La structure avant la structure
Je ne considère pas la danse comme une expression.
Pour moi, elle est plutôt un geste cérémoniel qui permet à une communauté de se maintenir. Les mouvements répétés du corps ne servent pas d’abord à exprimer une émotion, mais à produire une structure temporaire dans l’espace.
Quand le monde devient instable, les gens ne commencent pas par formuler des règles. Ils organisent leurs corps. Ils se regardent, ajustent les distances, inventent des gestes répétables. Cette répétition apaise l’inquiétude et empêche la dispersion. Le geste fonctionne comme structure avant de devenir croyance.
Lorsque plusieurs corps bougent selon un même rythme, des limites invisibles apparaissent. Un centre se forme ou se vide. Former un cercle, se tenir la main, synchroniser une direction; ces actions paraissent simples, mais elles contiennent un ordre minimal qui permet au groupe de tenir. Je vois la danse non pas comme un ornement, mais comme une manière d’organiser l’espace.
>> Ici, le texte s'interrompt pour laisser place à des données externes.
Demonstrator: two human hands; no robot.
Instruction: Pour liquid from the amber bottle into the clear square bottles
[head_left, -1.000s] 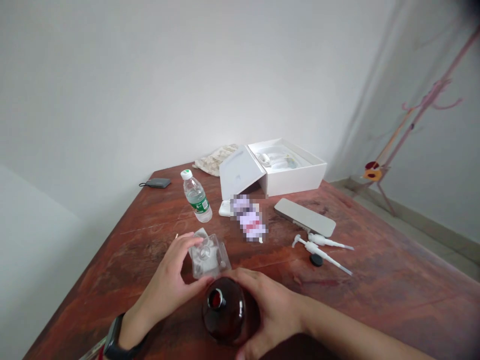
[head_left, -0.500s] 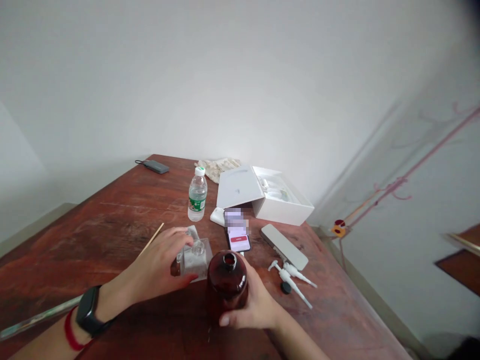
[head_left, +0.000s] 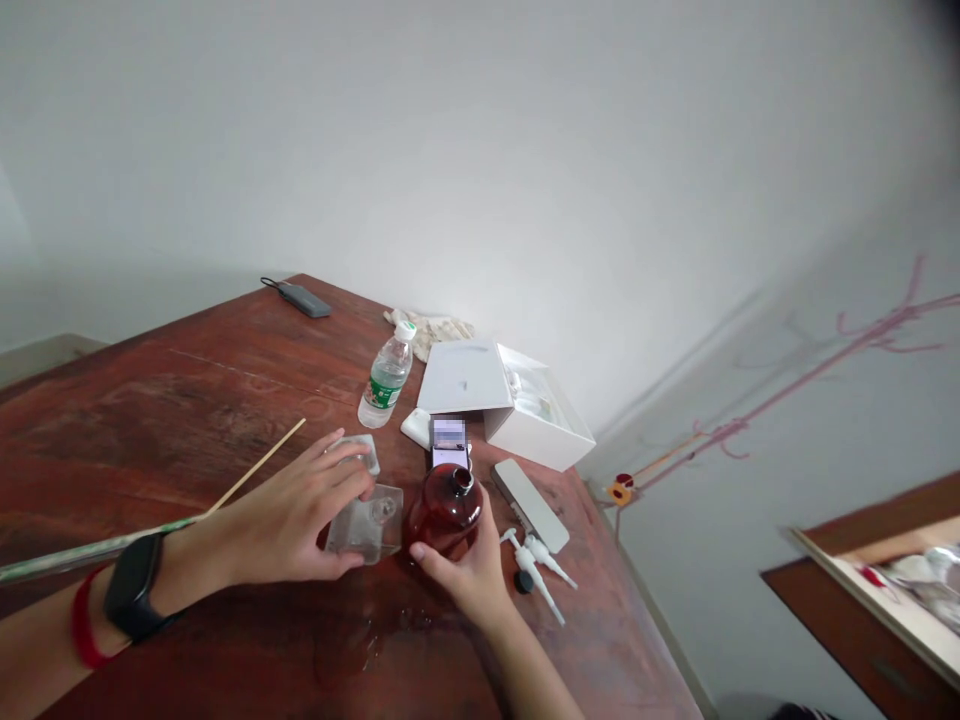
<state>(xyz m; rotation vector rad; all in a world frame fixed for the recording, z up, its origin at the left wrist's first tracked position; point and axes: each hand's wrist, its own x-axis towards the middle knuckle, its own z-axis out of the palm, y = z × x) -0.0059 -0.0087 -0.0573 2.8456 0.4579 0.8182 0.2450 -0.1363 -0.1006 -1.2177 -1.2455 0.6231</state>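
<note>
My right hand is wrapped around a dark brown bottle with an open, capless neck. Just left of it is a clear square bottle with a round open neck. My left hand curves around that clear bottle, thumb at its near side and fingers over its far side. A second clear square piece lies behind my left fingers, partly covered by them. To the right of the brown bottle are two white pump heads and a small black cap.
A water bottle stands farther back, beside a phone and an open white box. A grey case lies at right. A thin stick is at left. Wet spots show on the near tabletop.
The view has tilted and shifted. My right hand has carried the brown bottle away from me, and it now overlaps the phone's lower part. Wet spots on the table have come into sight.
</note>
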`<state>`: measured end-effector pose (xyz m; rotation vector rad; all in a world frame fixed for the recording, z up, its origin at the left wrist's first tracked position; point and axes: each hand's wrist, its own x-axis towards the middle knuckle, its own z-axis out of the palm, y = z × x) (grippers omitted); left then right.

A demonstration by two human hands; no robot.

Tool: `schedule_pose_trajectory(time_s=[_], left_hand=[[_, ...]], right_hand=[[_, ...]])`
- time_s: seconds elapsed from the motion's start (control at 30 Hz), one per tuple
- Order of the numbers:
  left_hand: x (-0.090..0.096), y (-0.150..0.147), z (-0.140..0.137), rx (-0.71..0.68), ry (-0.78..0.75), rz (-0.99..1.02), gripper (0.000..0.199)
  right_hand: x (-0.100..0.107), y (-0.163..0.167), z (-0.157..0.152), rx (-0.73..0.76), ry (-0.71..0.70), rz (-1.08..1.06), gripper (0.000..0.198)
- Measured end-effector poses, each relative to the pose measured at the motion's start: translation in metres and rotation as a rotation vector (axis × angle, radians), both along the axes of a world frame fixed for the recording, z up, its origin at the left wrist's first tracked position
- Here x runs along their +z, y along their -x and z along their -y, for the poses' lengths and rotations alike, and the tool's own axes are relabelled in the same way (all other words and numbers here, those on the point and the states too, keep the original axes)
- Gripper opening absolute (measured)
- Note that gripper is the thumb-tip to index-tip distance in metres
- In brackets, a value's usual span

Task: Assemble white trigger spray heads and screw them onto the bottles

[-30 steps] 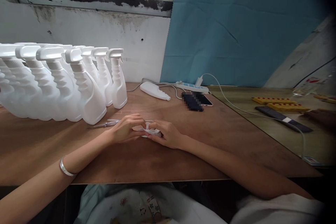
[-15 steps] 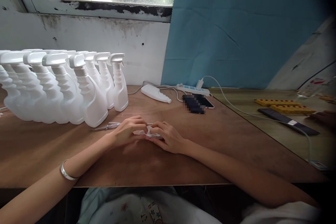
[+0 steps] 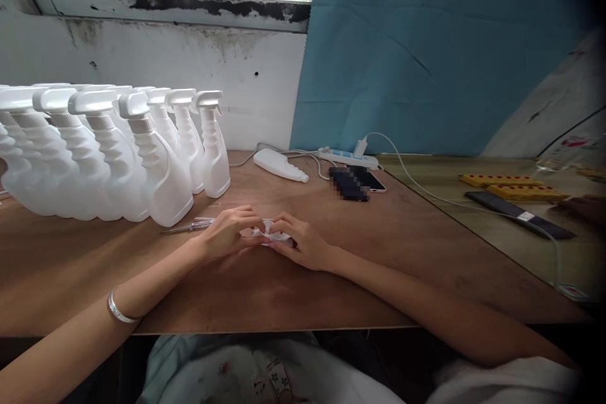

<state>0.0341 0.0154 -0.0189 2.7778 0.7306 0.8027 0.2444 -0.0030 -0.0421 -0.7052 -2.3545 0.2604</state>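
Between my hands, just above the brown table, is a small white plastic part, mostly covered by fingers; its exact kind I cannot make out. My left hand grips its left side with bent fingers and thumb. My right hand pinches the right side, and the fingertips of both hands nearly meet. Beside my left hand lies a screwdriver with a clear handle, its shaft pointing left. A white bottle without a sprayer lies on its side beyond the hands.
Several white spray bottles stand in rows at left. Behind are a power strip with cables and two phones. On the right table lie yellow strips with red dots, a dark pouch and another person's hand.
My hands stay on the white part, and my right-hand fingers have shifted slightly, showing a little more of it. The whole view has moved slightly.
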Motion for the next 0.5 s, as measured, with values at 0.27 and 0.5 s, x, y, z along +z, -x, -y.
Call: schedule_pose_trajectory(time_s=[0.27,0.5], left_hand=[[0.001,-0.001,0.0,0.012,-0.104,-0.073,0.023],[0.002,-0.003,0.006,0.031,-0.143,-0.053,0.02]], right_hand=[[0.0,0.0,0.001,-0.014,-0.028,0.024,0.015],[-0.014,-0.002,-0.001,-0.084,-0.029,-0.106,0.041]])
Le geste collectif ne vise pas à exprimer l’émotion individuelle; il ajuste les relations. La distance entre les corps, la vitesse de la répétition, la direction du mouvement produisent une structure provisoire. Ce n’est pas une forme fixe, mais un état continuellement réajusté.
D’un point de vue anthropologique, le mouvement rythmique collectif aurait pu apparaître avant la chasse, le travail ou le rituel formalisé. Se synchroniser réduit la menace, crée de la confiance et renforce la cohésion. Dans ce sens, la danse est moins une “expression” qu’un dispositif de synchronisation.
Cette série s’intéresse à ces arrangements collectifs et à cet équilibre en cours d’ajustement; un état plutôt qu’une forme achevée.